It is, claims Ocorian, a groundbreaking development set to send shockwaves through the cryptocurrency industry. Crypto cynics on the other hand may suggest that it is no more than an overdue and modest measure. Ocorian’s warning relates to the Financial Conduct Authority (FCA) new financial promotion regime. The regulation took effect on 8 October and brings unprecedented restrictions and requirements for qualifying crypto asset holders.
A “qualifying crypto asset” is now defined as a cryptographically secured digital representation of value or contractual rights that is transferable and fungible, excluding assets classified as electronic money or controlled investments such as CFDs. This regulatory overhaul aims to ensure that crypto asset financial promotions are fair, clear, and devoid of any misleading information.
Abdul Motobbir, Senior Compliance Consultant at Ocorian, said: “This seismic shift in regulations will reshape the crypto asset landscape. Market participants must be prepared for a wave of stringent requirements, from mandatory risk warnings to prohibitions on incentives to invest. Ignoring these changes is not an option.”

FCA crypto financial promotion regulations

Risk warnings: all financial promotions involving qualifying crypto assets must prominently display a mandatory risk warning. This must emphasise the high-risk nature of these investments and the absence of protection from the Financial Services Compensation Scheme (FSCS) or the ombudsman service in case of issues.
Risk summary: risk summaries for Restricted Mass Market Investments (RMMI) now include qualifying crypto assets under COBS 4.12A. Promotions are strictly prohibited from including incentives to invest, whether monetary or non-monetary.
The FCA has outlined four routes to legally promote crypto assets to consumers, which include promotions communicated by an authorised person, communication approved by an authorised person for promotions made by an unauthorised person, promotion communicated via a FCA registered crypto asset firm or promotion is exempt under the Financial Promotion Order (FPO).

Abdul Motobbir, Senior Compliance Consultant at Ocorian, added: “Any promotion made outside of this is a criminal offence punishable by up to two years imprisonment, the imposition of a fine, or both.
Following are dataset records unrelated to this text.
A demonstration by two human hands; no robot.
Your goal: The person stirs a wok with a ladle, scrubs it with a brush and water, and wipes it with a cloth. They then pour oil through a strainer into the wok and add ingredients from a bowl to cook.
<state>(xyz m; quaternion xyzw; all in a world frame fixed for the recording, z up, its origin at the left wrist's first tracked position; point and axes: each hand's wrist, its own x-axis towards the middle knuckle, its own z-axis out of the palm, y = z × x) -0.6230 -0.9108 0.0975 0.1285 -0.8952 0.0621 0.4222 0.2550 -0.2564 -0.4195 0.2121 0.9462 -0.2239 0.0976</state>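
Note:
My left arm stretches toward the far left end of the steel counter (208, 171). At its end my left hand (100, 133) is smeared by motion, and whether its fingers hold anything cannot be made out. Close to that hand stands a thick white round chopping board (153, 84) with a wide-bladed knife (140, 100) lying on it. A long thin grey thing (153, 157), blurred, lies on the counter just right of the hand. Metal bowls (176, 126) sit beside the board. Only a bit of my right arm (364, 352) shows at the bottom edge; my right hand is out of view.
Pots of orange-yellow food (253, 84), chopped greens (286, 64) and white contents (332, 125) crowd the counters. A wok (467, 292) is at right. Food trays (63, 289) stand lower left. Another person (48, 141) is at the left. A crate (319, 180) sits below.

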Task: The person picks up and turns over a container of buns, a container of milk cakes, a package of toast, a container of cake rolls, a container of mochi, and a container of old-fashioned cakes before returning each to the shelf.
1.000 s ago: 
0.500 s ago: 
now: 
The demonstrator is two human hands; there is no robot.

In fact, immediately after the introduction of the new fin proms, on 9 October, the FCA issued 146 alerts about crypto asset promotions for the first day of the new regime.”

Direct Offer Financial Promotion rules

Alex Hurt, Senior Compliance Consultant at Ocorian, said: “The Direct Offer Financial Promotion (DOFP) rules will also significantly impact the crypto asset landscape. Personalised risk warnings, the 24-hour cooling-off period, risk summary pop-ups, client categorisation, and appropriateness assessments will all be prerequisites for engaging with crypto assets. It’s crucial for investors to understand the risks associated with crypto assets fully. The DOFP rules will require investors to fall into specific categories and demonstrate their understanding of the risks through an appropriateness test before proceeding with crypto asset transactions.”